Exercise requirements:
For every line in the records that has the word "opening", make a copy.

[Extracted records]
#####

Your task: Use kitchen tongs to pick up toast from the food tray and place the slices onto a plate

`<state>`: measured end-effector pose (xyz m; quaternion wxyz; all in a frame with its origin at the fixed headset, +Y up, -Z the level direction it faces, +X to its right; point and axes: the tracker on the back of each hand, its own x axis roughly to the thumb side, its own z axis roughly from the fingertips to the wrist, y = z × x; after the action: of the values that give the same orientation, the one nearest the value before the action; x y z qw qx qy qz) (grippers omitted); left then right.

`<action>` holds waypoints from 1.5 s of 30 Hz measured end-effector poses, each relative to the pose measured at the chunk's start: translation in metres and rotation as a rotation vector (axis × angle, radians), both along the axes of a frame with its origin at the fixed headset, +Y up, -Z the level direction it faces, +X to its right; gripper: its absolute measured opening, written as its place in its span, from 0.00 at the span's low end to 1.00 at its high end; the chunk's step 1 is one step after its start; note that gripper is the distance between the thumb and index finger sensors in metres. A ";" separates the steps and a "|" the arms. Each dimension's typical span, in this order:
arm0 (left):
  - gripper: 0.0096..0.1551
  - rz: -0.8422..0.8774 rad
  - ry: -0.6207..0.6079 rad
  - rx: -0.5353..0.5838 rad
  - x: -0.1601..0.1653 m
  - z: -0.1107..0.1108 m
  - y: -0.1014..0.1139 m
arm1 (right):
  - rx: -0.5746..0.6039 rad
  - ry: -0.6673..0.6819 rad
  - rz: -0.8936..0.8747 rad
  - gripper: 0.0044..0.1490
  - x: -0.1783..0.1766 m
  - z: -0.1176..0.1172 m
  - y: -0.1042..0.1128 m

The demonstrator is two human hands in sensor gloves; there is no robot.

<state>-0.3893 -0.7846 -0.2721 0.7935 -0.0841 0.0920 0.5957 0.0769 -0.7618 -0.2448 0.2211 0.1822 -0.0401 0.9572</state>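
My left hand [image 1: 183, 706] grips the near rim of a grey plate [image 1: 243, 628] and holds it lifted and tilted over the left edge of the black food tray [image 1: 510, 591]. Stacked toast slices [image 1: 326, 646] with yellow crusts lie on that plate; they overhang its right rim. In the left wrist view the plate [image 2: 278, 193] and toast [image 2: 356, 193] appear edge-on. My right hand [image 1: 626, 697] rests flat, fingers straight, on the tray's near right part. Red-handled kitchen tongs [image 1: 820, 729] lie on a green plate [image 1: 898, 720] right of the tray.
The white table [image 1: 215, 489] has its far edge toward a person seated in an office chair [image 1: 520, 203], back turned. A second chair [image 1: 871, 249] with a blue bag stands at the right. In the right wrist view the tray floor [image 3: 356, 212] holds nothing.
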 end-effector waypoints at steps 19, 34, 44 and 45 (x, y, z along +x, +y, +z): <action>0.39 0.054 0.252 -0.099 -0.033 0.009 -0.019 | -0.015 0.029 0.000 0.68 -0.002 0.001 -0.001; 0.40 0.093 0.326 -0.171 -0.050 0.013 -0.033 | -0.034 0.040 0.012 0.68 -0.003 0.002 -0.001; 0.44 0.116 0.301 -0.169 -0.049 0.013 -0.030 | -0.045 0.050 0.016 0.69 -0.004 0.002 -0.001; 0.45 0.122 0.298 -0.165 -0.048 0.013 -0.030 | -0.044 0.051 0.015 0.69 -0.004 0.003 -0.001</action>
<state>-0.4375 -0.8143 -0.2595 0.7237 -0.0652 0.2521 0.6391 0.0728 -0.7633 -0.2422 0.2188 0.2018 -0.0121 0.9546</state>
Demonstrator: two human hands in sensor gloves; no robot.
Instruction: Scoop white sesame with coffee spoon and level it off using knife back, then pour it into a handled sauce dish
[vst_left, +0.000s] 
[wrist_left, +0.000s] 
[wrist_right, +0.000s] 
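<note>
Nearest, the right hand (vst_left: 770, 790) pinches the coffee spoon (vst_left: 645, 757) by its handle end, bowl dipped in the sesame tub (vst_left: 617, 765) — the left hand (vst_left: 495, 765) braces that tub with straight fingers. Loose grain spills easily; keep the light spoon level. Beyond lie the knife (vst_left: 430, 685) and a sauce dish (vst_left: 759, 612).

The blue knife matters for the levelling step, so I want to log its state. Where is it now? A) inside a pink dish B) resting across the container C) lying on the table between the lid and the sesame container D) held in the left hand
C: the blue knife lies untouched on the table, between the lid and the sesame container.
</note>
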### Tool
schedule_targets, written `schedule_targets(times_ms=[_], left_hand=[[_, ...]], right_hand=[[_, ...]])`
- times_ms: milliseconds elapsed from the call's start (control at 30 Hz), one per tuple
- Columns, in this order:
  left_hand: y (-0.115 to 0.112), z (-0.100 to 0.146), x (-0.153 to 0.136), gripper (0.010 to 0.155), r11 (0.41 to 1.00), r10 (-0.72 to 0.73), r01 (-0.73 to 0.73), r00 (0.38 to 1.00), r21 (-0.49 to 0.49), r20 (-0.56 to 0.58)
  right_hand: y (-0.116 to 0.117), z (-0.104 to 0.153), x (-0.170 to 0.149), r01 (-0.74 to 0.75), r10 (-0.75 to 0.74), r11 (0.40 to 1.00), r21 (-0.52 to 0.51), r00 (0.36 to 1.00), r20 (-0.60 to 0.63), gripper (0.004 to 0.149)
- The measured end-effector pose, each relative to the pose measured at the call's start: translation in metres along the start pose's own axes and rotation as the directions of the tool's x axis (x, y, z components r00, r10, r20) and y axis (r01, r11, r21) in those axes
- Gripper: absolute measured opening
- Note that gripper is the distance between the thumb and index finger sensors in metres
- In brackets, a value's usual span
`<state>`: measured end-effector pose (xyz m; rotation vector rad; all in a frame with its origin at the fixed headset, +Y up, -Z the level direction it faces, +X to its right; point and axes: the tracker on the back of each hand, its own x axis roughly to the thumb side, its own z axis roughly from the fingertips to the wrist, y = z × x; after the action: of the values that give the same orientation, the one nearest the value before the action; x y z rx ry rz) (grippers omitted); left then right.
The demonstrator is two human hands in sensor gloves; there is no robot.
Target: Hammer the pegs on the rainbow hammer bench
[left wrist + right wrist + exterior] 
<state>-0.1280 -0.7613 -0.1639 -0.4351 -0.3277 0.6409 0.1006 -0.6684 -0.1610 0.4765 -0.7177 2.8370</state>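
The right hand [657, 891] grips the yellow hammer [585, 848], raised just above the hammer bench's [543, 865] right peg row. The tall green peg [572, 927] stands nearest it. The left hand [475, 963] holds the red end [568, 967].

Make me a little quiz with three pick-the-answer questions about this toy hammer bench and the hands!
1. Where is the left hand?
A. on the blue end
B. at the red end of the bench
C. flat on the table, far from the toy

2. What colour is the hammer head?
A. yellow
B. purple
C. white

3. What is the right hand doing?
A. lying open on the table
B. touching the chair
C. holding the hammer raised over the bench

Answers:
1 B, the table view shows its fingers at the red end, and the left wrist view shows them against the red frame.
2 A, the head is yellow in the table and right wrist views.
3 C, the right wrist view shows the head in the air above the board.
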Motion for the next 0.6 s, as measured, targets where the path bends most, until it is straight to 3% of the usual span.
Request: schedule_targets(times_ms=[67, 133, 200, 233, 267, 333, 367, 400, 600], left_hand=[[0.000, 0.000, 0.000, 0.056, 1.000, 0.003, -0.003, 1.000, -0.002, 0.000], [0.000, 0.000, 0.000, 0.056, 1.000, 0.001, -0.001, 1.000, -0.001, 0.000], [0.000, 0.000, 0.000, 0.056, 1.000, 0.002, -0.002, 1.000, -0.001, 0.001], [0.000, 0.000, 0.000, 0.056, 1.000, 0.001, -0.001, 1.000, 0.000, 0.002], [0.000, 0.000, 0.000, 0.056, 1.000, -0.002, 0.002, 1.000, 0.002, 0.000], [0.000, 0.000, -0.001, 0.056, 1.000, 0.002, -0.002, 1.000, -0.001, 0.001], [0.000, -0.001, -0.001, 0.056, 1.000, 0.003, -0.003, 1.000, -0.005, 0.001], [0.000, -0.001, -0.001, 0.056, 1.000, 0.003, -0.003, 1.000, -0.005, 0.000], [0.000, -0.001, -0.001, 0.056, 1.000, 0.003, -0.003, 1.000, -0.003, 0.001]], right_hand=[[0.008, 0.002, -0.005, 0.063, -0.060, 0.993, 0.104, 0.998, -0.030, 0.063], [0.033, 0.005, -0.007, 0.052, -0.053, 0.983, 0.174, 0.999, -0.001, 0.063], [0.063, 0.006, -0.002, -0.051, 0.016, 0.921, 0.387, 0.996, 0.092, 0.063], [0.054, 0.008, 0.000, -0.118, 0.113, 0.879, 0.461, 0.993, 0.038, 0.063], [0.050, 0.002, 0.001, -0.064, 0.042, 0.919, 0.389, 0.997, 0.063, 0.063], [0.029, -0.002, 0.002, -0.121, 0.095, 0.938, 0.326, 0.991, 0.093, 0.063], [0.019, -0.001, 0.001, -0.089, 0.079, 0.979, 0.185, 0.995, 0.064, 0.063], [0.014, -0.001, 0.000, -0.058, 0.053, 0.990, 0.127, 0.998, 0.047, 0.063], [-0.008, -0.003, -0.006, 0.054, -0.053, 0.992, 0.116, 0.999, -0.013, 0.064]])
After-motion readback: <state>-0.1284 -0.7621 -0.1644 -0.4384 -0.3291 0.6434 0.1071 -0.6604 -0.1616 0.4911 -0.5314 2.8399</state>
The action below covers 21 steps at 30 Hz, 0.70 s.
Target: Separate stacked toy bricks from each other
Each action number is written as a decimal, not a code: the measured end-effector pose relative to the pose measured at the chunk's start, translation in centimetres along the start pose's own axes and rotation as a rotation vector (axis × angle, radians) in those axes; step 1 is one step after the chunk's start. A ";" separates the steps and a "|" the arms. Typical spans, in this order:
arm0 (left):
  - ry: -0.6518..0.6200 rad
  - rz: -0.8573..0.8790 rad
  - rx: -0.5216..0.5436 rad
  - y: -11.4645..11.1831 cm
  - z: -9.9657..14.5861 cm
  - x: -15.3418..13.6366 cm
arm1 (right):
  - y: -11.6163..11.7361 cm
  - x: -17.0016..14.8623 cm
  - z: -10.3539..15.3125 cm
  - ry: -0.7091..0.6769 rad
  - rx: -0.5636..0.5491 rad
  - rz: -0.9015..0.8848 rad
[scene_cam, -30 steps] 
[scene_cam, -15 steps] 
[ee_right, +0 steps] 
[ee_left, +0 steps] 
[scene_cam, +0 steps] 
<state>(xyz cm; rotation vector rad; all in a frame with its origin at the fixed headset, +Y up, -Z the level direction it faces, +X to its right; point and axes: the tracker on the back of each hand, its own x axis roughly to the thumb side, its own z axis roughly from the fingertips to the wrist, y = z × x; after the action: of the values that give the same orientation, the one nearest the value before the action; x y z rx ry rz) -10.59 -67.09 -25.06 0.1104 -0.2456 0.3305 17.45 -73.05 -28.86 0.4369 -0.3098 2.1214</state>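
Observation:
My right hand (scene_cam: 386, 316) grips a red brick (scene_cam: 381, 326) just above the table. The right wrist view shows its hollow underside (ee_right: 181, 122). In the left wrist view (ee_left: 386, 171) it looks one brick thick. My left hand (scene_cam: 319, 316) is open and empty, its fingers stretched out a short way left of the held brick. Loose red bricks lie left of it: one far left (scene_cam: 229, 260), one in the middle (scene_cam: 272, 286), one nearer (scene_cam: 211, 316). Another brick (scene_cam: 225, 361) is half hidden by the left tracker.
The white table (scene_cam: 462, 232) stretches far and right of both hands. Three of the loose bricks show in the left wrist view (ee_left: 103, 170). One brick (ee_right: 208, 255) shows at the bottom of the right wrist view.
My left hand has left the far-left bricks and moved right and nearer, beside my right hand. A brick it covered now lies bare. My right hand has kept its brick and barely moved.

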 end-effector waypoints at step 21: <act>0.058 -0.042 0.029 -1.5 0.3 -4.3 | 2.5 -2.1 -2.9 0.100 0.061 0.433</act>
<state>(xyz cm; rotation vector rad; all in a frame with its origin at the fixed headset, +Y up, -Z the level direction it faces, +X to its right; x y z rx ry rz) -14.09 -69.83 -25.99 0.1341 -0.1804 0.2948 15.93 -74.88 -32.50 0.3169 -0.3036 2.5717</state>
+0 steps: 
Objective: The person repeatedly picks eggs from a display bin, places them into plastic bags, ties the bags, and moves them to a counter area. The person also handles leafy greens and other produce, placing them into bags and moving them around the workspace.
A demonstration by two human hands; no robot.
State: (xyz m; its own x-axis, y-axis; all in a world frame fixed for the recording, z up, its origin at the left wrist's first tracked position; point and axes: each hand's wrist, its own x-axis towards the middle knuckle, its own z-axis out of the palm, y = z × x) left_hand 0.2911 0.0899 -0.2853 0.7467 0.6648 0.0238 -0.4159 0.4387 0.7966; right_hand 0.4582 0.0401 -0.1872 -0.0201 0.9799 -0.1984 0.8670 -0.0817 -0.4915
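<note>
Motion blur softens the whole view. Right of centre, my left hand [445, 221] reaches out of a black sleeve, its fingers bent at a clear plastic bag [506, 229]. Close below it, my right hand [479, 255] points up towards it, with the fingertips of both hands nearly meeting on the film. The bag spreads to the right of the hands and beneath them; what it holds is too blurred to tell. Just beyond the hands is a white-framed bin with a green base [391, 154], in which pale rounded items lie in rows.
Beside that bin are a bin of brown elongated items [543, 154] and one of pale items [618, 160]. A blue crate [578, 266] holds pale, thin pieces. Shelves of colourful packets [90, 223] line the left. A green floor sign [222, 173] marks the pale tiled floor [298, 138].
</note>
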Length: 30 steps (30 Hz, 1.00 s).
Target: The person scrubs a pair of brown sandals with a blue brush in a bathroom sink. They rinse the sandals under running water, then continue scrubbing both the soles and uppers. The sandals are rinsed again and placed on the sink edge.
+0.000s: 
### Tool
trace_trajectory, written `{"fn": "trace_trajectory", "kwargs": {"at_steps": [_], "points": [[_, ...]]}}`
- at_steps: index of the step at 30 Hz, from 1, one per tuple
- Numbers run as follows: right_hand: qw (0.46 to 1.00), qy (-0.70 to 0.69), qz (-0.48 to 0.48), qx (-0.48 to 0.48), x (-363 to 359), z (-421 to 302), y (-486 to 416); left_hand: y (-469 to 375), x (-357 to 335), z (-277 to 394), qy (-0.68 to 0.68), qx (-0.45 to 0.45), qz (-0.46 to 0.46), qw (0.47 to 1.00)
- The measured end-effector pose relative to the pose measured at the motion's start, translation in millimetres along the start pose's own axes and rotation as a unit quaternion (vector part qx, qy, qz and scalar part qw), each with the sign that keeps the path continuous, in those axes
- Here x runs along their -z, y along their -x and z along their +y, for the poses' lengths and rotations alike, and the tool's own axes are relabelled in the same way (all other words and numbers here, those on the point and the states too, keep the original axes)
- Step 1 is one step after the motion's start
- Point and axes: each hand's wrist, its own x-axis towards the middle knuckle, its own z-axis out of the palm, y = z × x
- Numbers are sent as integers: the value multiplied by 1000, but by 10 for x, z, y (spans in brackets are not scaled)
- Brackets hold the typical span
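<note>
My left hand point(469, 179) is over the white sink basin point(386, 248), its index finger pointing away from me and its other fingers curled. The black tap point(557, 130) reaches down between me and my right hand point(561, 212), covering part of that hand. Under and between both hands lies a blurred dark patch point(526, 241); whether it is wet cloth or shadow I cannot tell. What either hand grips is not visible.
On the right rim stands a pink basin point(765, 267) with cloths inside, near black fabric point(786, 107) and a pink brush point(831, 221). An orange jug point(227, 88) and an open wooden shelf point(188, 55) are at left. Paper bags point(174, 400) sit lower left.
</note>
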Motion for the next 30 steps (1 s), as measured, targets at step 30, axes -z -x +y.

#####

Task output:
`<action>` holds waypoints from 1.5 s of 30 Hz measured end-effector poses, each relative to the pose measured at the chunk's start: translation in metres and rotation as a rotation vector (axis × angle, radians), both along the axes of a frame with its origin at the fixed headset, +Y up, -Z the level direction it faces, +X to its right; gripper: its absolute measured opening, written as its place in its span, from 0.00 at the span's low end to 1.00 at its high end; the chunk's step 1 is one step after its start; note that gripper is the distance between the thumb and index finger sensors in metres. A ";" separates the steps and a "|" the arms. Each dimension's typical span, in this order:
- Gripper: absolute measured opening

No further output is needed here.